If you have an electric water heater then ask them for a quote on a solar water heater.  If you have a gas water heater then you're better off just sticking with gas.

If you want to get them thinking about the size of the array, tell them that you're thinking of buying an electric vehicle in a few years.  They'll probably tell you that they can come back out to add another 1000-1500 watts of panels (with microinverters). 

Ideally they'd pay for all maintenance & repairs-- offhand the only damage I can think of would be a hailstorm.  The cover glass would probably handle even that.  Good thing because I think they'd be reluctant to spend any time on customer service.  After all you got it for free.  The worst case would be if they screwed up and made a hole in your roof instead of in a rafter/truss... in your neighborhood you wouldn't know about a roof leak for months.  My personal opinion is that roofing cement fixes a lot of mistakes.

If they're using microinverters then see if you can track each panel's performance on the Internet.

Keep in mind that you could probably do better if you put up the capex to buy your own PV array.  They may try to upsell you in that direction.  You'd get all the tax credits (http://www.dsireusa.org/) and it could pay for itself in 10-15 years.  However the downside is that you'd need to stay in the house for 10-15 years to realize that payback, and I don't think homebuyers are willing to pay for PV arrays.

http://www.dsireusa.org/incentives/incentive.cfm?Incentive_Code=US37F&re=1&ee=1 The federal incentive is a 30% tax credit, which can be carried forward.  DSIRE also lists the state, local, and utility credits/rebates/incentives.


Lavender

  • 5 O'Clock Shadow
  • *
  • Posts: 37
Re: On Electrical Consumption: AC, Dishwasher, Fireplace, Solar, etc.
« Reply #18 on: July 16, 2012, 10:32:08 PM »
Wow, thanks for taking the time to write such a detailed response, Nords.

One of the reasons I'm thinking of the PPA versus buying outright is that I live in Houston TX -  no state/local credits, just the 30% federal credit, which means that much longer to recoup the investment.
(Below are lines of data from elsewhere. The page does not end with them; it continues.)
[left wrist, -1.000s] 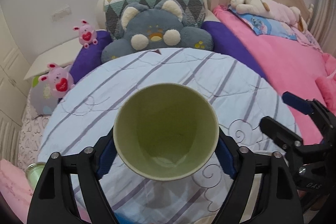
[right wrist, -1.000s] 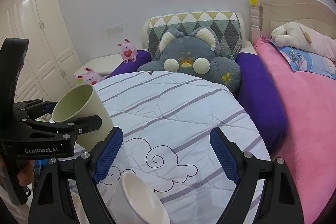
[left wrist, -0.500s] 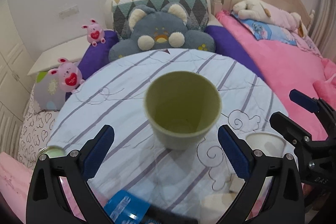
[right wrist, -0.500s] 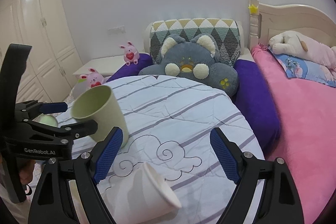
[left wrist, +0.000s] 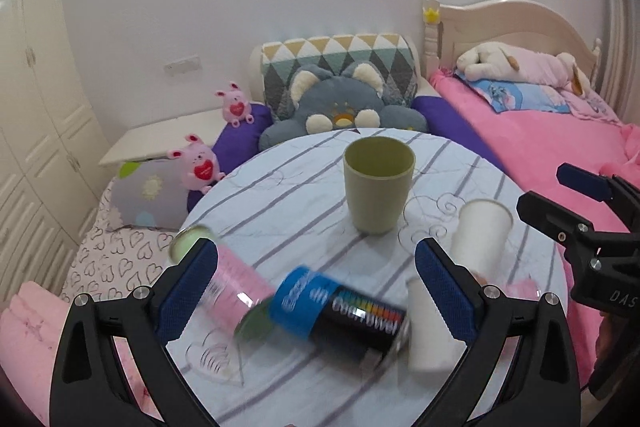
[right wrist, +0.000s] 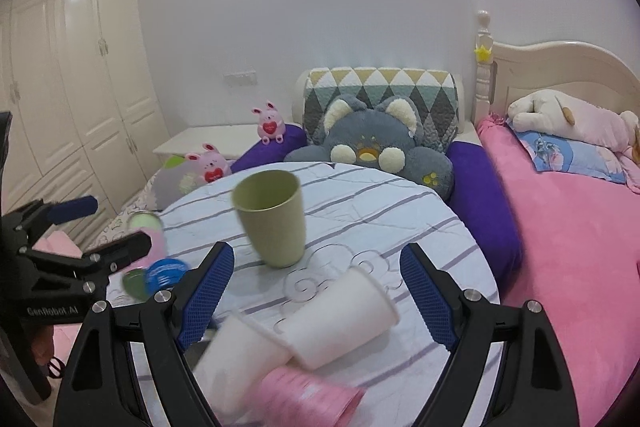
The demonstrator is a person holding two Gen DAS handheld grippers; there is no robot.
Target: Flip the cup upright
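Observation:
A light green cup stands upright, mouth up, on the round striped tablecloth; it also shows in the right wrist view. My left gripper is open and empty, pulled back from the cup. My right gripper is open and empty above a white paper cup that lies on its side. The left gripper shows at the left of the right wrist view, the right gripper at the right of the left wrist view.
Lying on the table near me are a blue and black can, a pink cup, a second white cup and a pink ribbed cup. Plush toys and a pink bed lie behind.
My left gripper let go of the green cup, which now stands upright on the table, and drew back. Both grippers have pulled away, so more of the table shows.

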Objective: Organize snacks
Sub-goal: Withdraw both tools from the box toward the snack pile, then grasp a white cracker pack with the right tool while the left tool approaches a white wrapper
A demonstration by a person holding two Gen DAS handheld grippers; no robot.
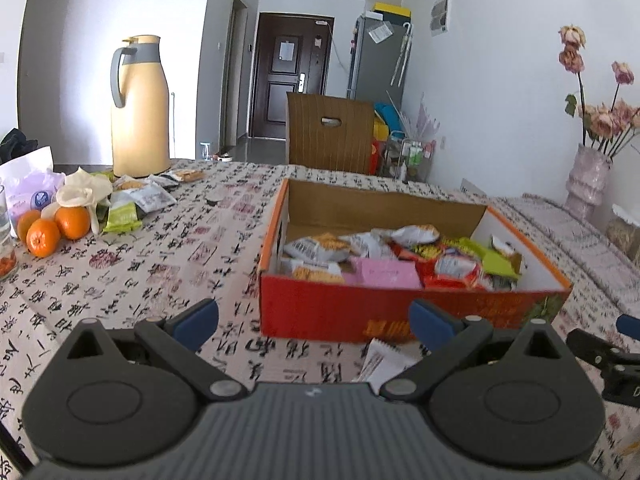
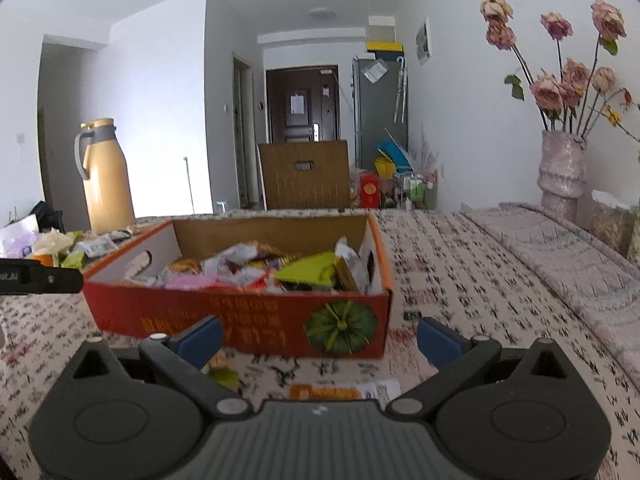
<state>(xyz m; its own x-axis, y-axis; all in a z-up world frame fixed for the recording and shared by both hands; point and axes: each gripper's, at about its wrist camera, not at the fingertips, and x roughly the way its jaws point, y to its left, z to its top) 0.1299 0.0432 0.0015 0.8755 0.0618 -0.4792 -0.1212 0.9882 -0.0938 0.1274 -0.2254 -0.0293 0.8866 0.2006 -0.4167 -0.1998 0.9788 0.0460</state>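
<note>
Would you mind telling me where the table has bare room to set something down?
Bare tablecloth lies between the oranges and the red box, and another stretch between the box and the vase. It is crowded around the thermos, where loose packets pile up, and packets lie just in front of the box.

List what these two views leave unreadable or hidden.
- Packet in front of the box: left wrist view, half hidden by the left gripper.
- Orange packet: right wrist view, print blurred, partly behind the right gripper.
- Lower snacks in the box: buried.
- Box lettering: blurred.
</note>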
If I knew for sure we would be in this house in 15 years, I'd go for buying the PV system, but there's no way to know that. In any case, you've given us a lot to factor in before making the decision, thanks!

Nords

  • Magnum Stache
  • ******
  • Posts: 3187
  • Age: 58
  • Location: Oahu
    • Military Retirement & Financial Independence blog
Re: On Electrical Consumption: AC, Dishwasher, Fireplace, Solar, etc.
« Reply #19 on: July 16, 2012, 10:38:26 PM »
Wow, thanks for taking the time to write such a detailed response, Nords.
You're welcome; I copied it from my post on another board!

One of the reasons I'm thinking of the PPA versus buying outright is that I live in Houston TX -  no state/local credits, just the 30% federal credit, which means that much longer to recoup the investment.
I suspect that your state & utility might be a tad antagonistic to subsidizing photovoltaic... I don't know many in Texas with PV systems.  If Rice and Texas Medical Center aren't doing it then it's not worth the investment.

Nudelkopf

  • Pencil Stache
  • ****
  • Posts: 899
  • Age: 28
  • Location: Australia
Re: On Electrical Consumption: AC, Dishwasher, Fireplace, etc.
« Reply #20 on: July 17, 2012, 02:05:18 AM »
In the summer I just use a sheet and turn on a fan, and if its really hot, maybe crack the window or roof vent.
Shouldn't you open a window before turning on the fan?